● **Exercise objective**:
Through the end of the data below, output every line exactly, beginning with the line that contains "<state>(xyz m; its".
*** Exercise data ***
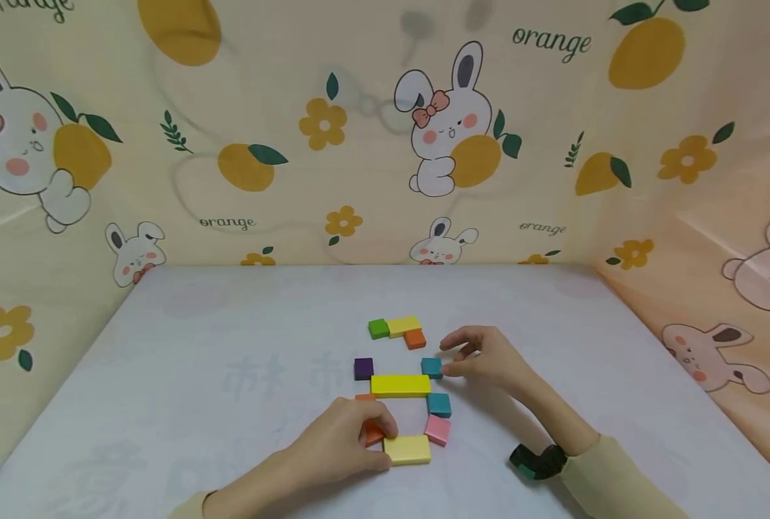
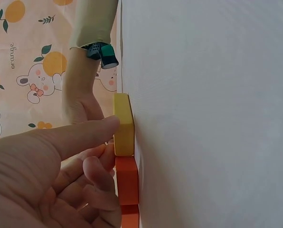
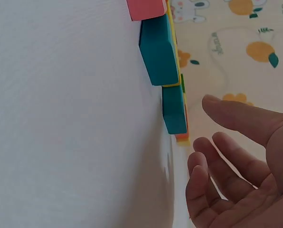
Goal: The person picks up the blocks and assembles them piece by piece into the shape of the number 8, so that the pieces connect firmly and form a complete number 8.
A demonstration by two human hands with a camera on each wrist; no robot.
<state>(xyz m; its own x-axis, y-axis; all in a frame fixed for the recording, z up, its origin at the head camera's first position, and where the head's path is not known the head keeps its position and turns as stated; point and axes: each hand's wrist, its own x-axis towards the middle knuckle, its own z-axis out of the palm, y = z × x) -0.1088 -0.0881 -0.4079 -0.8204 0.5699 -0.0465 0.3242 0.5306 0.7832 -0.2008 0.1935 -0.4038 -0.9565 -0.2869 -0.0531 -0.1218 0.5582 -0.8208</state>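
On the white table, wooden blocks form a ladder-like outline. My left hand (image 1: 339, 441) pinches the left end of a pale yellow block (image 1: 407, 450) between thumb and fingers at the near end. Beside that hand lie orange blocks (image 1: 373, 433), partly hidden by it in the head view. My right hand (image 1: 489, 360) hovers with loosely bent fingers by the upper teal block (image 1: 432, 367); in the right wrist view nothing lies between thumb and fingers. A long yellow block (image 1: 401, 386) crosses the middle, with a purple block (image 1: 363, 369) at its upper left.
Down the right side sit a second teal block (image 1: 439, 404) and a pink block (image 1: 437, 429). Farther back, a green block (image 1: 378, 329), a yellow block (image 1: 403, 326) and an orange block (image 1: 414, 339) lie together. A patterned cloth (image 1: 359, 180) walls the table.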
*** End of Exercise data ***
● **Answer space**:
<state>(xyz m; its own x-axis, y-axis; all in a frame fixed for the recording, z up, its origin at the head camera's first position, and where the head's path is not known the head keeps its position and turns as stated; point and axes: each hand's wrist, its own x-axis towards the middle knuckle, its own z-axis out of the palm, y = z × x) -0.1088 -0.0881 -0.4079 -0.8204 0.5699 -0.0465 0.3242 0.5306 0.7832 -0.2008 0.1935 -0.4038 -0.9565 -0.2869 -0.0531 -0.1218 0.5582 -0.8208</state>
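On the white table, wooden blocks form a ladder-like outline. My left hand (image 1: 339, 441) pinches the left end of a pale yellow block (image 1: 407, 450) between thumb and fingers at the near end. Beside that hand lie orange blocks (image 1: 373, 433), partly hidden by it in the head view. My right hand (image 1: 489, 360) hovers with loosely bent fingers by the upper teal block (image 1: 432, 367); in the right wrist view nothing lies between thumb and fingers. A long yellow block (image 1: 401, 386) crosses the middle, with a purple block (image 1: 363, 369) at its upper left.
Down the right side sit a second teal block (image 1: 439, 404) and a pink block (image 1: 437, 429). Farther back, a green block (image 1: 378, 329), a yellow block (image 1: 403, 326) and an orange block (image 1: 414, 339) lie together. A patterned cloth (image 1: 359, 180) walls the table.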

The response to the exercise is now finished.